Il 5G Huawei? Gli USA invitano l’Europa a pensarci bene

Gli Stati Uniti intensificano gli sforzi per convincere gli operatori continentali a evitare le infrastrutture di Huawei per il rischio sicurezza

Questo 5G non s’ha da fare. La lunga lotta degli Stati Uniti contro Huawei prosegue a ritmi serratissimi. Dopo aver invitato, e convinto, molti alleati a porre più di un dubbio in merito alle infrastrutture di rete della cinese, ora Washington calca la mano, ufficialmente. Secondo la Reuters, i funzionari americani hanno tenuto colloqui con l’Unione Europea e il governo belga a Bruxelles, proprio per porre dei paletti sulla questione.
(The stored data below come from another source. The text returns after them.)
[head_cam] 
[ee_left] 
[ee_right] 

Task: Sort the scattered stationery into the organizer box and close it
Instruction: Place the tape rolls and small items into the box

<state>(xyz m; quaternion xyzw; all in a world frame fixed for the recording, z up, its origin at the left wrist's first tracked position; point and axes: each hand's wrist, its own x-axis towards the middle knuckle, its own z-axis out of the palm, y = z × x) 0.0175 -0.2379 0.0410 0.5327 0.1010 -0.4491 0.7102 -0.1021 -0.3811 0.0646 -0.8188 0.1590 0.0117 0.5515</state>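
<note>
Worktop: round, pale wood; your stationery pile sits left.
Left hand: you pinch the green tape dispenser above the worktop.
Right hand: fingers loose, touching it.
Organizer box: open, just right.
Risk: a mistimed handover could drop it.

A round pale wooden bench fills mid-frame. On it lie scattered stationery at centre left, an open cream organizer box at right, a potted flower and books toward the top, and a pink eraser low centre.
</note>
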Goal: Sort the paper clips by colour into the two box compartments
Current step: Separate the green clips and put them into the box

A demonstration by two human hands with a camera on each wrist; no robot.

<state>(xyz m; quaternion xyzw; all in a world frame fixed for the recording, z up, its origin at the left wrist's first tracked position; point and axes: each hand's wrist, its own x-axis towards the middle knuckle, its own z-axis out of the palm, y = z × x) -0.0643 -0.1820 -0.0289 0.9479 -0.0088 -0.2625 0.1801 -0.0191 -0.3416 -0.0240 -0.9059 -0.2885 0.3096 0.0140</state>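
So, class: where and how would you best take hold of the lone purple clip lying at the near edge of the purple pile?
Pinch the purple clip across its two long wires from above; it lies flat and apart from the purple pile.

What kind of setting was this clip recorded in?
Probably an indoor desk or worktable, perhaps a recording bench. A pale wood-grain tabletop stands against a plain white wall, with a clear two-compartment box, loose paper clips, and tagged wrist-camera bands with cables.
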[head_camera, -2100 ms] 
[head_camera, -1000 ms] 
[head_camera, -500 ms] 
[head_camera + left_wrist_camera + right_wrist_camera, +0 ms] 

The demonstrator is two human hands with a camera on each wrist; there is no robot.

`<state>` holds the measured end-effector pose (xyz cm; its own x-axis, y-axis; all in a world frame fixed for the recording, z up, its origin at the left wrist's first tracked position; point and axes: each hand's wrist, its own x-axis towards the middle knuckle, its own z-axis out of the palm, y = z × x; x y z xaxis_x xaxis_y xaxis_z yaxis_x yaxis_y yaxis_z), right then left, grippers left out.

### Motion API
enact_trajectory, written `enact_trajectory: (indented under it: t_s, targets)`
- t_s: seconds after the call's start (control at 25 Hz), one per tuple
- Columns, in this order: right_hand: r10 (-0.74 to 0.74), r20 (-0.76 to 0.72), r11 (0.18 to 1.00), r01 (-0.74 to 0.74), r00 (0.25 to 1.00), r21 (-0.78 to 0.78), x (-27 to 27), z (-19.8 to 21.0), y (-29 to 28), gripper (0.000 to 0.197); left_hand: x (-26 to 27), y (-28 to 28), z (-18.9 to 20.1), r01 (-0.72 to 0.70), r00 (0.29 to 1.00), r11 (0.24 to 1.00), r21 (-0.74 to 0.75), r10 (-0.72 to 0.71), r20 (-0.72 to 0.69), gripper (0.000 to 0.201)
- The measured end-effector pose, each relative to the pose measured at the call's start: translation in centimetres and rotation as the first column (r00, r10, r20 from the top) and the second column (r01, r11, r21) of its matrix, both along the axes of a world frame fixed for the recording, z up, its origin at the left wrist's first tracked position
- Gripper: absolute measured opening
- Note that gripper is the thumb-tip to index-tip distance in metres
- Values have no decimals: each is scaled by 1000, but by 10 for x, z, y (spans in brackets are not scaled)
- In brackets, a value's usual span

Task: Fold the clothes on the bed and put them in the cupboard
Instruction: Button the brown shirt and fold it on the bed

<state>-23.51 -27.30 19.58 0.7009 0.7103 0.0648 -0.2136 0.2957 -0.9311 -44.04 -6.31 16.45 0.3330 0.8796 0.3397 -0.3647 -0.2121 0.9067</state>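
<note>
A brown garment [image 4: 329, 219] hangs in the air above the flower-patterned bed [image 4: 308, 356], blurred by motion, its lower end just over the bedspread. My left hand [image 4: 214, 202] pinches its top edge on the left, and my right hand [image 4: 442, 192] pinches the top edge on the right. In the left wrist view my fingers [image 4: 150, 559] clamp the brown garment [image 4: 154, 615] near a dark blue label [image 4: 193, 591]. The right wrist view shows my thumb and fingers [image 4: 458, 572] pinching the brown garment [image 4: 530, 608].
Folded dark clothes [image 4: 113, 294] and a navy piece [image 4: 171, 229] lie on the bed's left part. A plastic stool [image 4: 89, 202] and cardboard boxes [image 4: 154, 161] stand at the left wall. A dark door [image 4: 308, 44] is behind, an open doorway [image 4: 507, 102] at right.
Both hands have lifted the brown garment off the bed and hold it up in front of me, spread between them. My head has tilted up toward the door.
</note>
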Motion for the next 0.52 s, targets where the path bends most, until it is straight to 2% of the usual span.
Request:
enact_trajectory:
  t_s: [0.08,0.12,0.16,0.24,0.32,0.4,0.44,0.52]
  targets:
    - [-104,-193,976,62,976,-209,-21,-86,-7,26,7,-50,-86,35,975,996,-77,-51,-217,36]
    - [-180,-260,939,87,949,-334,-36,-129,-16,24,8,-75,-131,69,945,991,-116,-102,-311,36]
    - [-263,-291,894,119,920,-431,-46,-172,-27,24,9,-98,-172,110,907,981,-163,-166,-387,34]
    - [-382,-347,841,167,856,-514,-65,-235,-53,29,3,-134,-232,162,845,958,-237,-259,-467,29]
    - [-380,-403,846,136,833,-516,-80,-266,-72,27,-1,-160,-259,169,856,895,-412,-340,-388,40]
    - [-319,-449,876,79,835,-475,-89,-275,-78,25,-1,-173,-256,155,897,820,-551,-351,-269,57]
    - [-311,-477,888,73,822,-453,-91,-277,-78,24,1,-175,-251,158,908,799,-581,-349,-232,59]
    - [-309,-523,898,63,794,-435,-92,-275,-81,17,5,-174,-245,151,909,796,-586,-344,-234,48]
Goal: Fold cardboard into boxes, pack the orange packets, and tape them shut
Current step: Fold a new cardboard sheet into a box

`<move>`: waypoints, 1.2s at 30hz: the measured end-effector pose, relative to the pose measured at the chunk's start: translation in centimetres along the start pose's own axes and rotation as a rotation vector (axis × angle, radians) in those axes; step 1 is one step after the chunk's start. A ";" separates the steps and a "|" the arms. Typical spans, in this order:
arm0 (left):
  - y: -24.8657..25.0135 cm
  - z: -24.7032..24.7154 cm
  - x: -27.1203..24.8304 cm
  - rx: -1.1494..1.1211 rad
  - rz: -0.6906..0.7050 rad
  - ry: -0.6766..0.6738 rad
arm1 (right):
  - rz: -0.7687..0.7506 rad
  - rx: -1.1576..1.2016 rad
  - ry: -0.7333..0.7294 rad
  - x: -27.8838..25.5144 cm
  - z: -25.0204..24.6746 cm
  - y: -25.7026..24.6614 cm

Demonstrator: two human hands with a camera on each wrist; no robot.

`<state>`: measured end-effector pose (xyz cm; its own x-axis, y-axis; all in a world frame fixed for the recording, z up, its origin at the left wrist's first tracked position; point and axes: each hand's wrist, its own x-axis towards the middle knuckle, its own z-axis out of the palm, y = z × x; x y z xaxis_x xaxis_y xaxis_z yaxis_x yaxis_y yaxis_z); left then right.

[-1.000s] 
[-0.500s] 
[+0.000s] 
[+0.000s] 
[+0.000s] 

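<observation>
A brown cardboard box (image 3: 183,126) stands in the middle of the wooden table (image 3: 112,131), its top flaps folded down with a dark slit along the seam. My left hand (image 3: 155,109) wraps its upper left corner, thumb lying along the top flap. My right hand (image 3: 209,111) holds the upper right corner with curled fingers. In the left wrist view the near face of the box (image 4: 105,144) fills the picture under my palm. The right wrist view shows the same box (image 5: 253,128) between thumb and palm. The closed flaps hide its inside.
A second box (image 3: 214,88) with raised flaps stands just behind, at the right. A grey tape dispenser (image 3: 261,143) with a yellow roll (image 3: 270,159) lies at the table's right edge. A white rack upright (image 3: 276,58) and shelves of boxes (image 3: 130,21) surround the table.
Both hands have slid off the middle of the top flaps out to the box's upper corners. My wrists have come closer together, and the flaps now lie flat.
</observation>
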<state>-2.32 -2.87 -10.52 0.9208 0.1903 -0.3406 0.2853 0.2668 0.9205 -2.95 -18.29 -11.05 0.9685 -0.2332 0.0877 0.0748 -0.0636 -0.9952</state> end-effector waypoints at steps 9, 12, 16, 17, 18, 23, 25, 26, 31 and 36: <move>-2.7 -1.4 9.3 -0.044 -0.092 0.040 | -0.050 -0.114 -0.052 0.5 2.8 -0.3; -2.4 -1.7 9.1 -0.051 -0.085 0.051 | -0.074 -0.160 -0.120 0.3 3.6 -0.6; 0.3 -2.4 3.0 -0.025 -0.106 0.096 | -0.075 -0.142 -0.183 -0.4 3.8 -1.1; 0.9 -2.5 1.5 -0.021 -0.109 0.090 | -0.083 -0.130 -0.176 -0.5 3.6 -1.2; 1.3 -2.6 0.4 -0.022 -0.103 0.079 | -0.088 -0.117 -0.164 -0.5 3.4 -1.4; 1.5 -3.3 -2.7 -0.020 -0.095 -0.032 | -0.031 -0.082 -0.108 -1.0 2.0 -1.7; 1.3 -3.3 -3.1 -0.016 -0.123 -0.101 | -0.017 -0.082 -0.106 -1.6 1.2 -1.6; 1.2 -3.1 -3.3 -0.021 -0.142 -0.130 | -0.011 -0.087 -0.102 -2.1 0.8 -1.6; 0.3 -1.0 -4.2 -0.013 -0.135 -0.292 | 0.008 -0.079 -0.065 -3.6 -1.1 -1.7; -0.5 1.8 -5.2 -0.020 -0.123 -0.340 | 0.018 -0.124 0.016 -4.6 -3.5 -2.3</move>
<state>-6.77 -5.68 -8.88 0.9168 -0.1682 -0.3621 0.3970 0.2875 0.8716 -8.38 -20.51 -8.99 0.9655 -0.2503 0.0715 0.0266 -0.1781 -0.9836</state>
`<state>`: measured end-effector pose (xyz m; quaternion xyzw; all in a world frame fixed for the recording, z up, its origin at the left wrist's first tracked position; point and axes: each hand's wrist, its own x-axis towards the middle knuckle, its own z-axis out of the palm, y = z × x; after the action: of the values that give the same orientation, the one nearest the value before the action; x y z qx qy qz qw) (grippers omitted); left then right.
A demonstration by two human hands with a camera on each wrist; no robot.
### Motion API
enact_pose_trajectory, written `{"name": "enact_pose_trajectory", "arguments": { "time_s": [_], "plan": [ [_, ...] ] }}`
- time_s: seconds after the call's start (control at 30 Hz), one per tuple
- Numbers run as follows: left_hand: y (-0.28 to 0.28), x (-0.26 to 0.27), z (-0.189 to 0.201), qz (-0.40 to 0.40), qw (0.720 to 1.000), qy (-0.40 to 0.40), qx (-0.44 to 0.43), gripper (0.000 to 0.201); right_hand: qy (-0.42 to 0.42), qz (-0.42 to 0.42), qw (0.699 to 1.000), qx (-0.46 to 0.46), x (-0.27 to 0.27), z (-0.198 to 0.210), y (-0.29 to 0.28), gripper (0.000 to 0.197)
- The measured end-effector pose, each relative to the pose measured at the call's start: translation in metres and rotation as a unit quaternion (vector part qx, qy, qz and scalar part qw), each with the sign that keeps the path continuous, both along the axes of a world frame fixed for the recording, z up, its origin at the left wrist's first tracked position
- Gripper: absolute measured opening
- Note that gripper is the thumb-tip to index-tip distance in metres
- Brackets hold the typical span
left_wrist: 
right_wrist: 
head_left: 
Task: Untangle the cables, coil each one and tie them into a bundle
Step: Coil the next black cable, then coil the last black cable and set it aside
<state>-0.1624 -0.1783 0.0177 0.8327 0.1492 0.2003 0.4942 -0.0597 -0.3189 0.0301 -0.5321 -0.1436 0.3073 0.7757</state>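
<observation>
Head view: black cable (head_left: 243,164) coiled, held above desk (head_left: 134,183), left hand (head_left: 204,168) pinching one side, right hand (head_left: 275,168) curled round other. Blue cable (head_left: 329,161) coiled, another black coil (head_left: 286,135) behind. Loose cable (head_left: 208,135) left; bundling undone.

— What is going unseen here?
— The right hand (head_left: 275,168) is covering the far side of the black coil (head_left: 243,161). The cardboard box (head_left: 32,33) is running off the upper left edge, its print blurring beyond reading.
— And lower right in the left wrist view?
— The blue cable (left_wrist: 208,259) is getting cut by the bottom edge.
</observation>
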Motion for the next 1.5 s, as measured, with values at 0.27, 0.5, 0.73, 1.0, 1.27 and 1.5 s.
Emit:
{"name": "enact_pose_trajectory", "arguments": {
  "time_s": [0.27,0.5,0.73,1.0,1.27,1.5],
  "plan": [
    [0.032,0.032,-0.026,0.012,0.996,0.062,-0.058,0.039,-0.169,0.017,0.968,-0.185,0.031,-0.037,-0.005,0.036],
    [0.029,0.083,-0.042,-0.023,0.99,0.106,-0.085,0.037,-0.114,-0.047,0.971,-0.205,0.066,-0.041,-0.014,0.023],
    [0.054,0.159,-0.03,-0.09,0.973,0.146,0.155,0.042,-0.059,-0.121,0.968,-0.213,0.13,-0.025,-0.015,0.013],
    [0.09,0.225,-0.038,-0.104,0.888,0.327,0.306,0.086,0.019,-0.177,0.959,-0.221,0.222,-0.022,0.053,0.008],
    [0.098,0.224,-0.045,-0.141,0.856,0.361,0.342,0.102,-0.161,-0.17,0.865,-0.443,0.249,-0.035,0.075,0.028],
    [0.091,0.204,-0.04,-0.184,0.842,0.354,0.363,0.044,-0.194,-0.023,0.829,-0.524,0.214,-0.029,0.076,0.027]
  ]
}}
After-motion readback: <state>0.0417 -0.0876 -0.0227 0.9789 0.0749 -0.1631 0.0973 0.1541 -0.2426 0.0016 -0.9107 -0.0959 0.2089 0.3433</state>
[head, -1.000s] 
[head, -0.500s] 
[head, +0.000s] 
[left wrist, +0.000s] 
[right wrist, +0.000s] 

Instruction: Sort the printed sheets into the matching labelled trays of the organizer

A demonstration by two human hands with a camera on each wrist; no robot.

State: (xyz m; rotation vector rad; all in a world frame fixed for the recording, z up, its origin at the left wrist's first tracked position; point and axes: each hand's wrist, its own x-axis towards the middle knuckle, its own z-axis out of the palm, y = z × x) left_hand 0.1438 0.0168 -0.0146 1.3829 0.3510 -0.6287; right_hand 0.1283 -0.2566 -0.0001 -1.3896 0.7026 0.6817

“Stiamo avvertendo i paesi di essere molto cauti, esortandoli a non firmare contratti con fornitori non fidati che vengono dall’estero, come la Cina. Legarsi a vendor come Huawei o ZTE darà conseguenze tangibili alla sicurezza nazionale e poiché siamo alleati militari con quasi tutti i membri dell’Unione Europea, anche sulla nostra sicurezza nazionale” – questo avrebbe spifferato una gola profonda all’agenzia di stampa.

Cosa succederà a Huawei

La base principale per i timori di Washington è la percezione che Huawei sia collegata al governo cinese e che l’uso delle attrezzature dell’azienda dia la possibilità alle backdoor intrinseche di aprirsi la strada in ogni dove telematico. Queste paure sono accentuate dall’avvento del 5G e delle innumerevoli informazioni sensibili che permetterà di veicolare in quantità e velocità mai viste. Huawei ha ripetutamente negato le accuse di spionaggio, sottolineando di lavorare da anni con aziende e agenzie di sicurezza di tutto il mondo (tranne gli States da poco, ovviamente) e che vende prodotti a più di 500 operatori in 170 paesi, senza problemi.

Certo è che fare a meno del colosso di Shenzen vorrà dire rallentare la corsa verso le reti di nuova generazione, per una ragione: Huawei è tra le prime tre compagnie al mondo, per forza economica e know-how, attiva nel campo del networking. Senza di lei il 5G si avrà comunque, ma con tempistiche e forze innovative teoricamente minori. Ce ne faremo una ragione? Dalla Casa Bianca senza alcun dubbio.